# Task instructions
A faithful copy of the whole listing is required, with nothing left out.
▬▬▬▬▬▬
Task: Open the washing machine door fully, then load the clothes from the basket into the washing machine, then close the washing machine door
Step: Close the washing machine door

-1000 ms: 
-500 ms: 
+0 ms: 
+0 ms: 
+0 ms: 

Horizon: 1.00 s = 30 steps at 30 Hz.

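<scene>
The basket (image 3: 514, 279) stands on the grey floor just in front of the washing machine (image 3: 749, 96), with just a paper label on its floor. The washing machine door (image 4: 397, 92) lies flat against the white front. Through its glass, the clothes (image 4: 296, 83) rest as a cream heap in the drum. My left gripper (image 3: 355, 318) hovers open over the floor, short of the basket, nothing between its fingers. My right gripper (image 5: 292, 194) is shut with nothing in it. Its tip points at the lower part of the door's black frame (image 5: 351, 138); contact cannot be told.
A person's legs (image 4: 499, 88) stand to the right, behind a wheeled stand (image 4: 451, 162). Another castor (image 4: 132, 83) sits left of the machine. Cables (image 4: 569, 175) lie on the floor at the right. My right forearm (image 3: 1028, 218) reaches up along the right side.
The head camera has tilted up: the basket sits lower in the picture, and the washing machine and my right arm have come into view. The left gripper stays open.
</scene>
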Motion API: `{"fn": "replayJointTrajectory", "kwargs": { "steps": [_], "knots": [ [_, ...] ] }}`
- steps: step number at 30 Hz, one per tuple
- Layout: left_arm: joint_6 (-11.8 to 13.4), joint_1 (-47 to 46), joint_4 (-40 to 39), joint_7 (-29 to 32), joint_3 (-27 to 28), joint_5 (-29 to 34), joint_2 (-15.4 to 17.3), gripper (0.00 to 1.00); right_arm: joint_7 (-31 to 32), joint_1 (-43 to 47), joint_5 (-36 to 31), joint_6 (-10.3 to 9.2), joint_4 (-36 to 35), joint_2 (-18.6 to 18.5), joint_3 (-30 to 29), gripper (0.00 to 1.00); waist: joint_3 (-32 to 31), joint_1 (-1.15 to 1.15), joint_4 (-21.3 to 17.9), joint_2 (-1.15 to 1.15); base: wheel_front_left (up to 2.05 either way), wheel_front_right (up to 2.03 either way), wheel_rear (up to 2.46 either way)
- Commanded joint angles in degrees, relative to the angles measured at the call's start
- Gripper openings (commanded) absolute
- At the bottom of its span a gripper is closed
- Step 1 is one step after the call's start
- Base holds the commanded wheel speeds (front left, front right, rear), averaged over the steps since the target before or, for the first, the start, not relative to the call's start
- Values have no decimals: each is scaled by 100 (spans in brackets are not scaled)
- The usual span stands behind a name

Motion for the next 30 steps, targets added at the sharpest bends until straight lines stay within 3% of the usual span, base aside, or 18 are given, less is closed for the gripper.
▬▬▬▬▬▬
# Written answer
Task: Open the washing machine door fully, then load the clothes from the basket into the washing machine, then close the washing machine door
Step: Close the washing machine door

-1000 ms: 
-500 ms: 
+0 ms: 
+0 ms: 
+0 ms: 

Horizon: 1.00 s = 30 steps at 30 Hz.

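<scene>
The basket (image 3: 514, 279) stands on the grey floor just in front of the washing machine (image 3: 749, 96), with just a paper label on its floor. The washing machine door (image 4: 397, 92) lies flat against the white front. Through its glass, the clothes (image 4: 296, 83) rest as a cream heap in the drum. My left gripper (image 3: 355, 318) hovers open over the floor, short of the basket, nothing between its fingers. My right gripper (image 5: 292, 194) is shut with nothing in it. Its tip points at the lower part of the door's black frame (image 5: 351, 138); contact cannot be told.
A person's legs (image 4: 499, 88) stand to the right, behind a wheeled stand (image 4: 451, 162). Another castor (image 4: 132, 83) sits left of the machine. Cables (image 4: 569, 175) lie on the floor at the right. My right forearm (image 3: 1028, 218) reaches up along the right side.
The head camera has tilted up: the basket sits lower in the picture, and the washing machine and my right arm have come into view. The left gripper stays open.
</scene>
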Motion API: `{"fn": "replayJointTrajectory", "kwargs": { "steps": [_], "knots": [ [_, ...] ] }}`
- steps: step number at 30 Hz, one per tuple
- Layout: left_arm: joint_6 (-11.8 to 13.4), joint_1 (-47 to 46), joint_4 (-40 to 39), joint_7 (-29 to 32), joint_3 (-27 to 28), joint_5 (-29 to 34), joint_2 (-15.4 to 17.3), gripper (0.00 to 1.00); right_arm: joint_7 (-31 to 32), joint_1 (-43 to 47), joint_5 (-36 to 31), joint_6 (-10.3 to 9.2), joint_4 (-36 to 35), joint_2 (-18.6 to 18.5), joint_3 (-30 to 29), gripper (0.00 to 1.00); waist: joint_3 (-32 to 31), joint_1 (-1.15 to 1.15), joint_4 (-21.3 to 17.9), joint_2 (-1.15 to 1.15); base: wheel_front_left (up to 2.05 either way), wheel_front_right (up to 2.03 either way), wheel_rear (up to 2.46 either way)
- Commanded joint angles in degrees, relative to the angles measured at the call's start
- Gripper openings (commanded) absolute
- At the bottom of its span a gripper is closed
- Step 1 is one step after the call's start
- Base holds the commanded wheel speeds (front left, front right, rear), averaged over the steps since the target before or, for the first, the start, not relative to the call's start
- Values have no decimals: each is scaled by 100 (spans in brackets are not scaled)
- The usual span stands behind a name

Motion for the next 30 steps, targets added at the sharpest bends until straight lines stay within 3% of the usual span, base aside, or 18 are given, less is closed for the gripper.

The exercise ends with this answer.